According to Department of Educationyou can automatically receive a refund if you “successfully apply for and receive debt relief under the Administration’s Debt Relief Plan” and “your voluntary payments during the payment pause have brought your balance below the maximum amount of debt relief you are eligible for, but did not repay your loan in full.”

Others who made voluntary payments during the break, including those who fully repaid their loans during this time, may still be eligible to receive a refund and should get more information from their service agent.

For Hanna Humphreys, a North Carolina native and Virginia Tech graduate, a refund may not be very helpful. Humphreys, who completed graduate school in 2019, paid off her student loans during the Covid-19 pandemic but remains undecided about whether to request repayment.

“I don’t know if I feel like going through the application process, because if I get a refund and then have to pay taxes on it, that kind of seems null and void,” Humphreys told CNBC. Make It.

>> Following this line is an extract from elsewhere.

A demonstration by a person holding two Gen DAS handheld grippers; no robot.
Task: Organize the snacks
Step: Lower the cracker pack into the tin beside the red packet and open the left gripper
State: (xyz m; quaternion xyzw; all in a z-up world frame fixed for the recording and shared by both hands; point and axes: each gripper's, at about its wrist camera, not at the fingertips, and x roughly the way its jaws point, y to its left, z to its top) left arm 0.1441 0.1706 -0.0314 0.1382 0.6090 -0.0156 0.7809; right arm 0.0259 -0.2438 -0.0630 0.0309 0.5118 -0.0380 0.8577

Channel also says that while the process may be more cumbersome, borrowers who have paid off their loans during the pandemic may want to consider getting a refund.

“If you’re in a position where you maybe don’t mind doing a little extra paperwork, and there’s a way for you to get reimbursed, this might be a good option. But before you do , make sure that any money refunded to you will always ask for a refund.You don’t want to get a refund, then ask them to say your loan starts again after a certain date.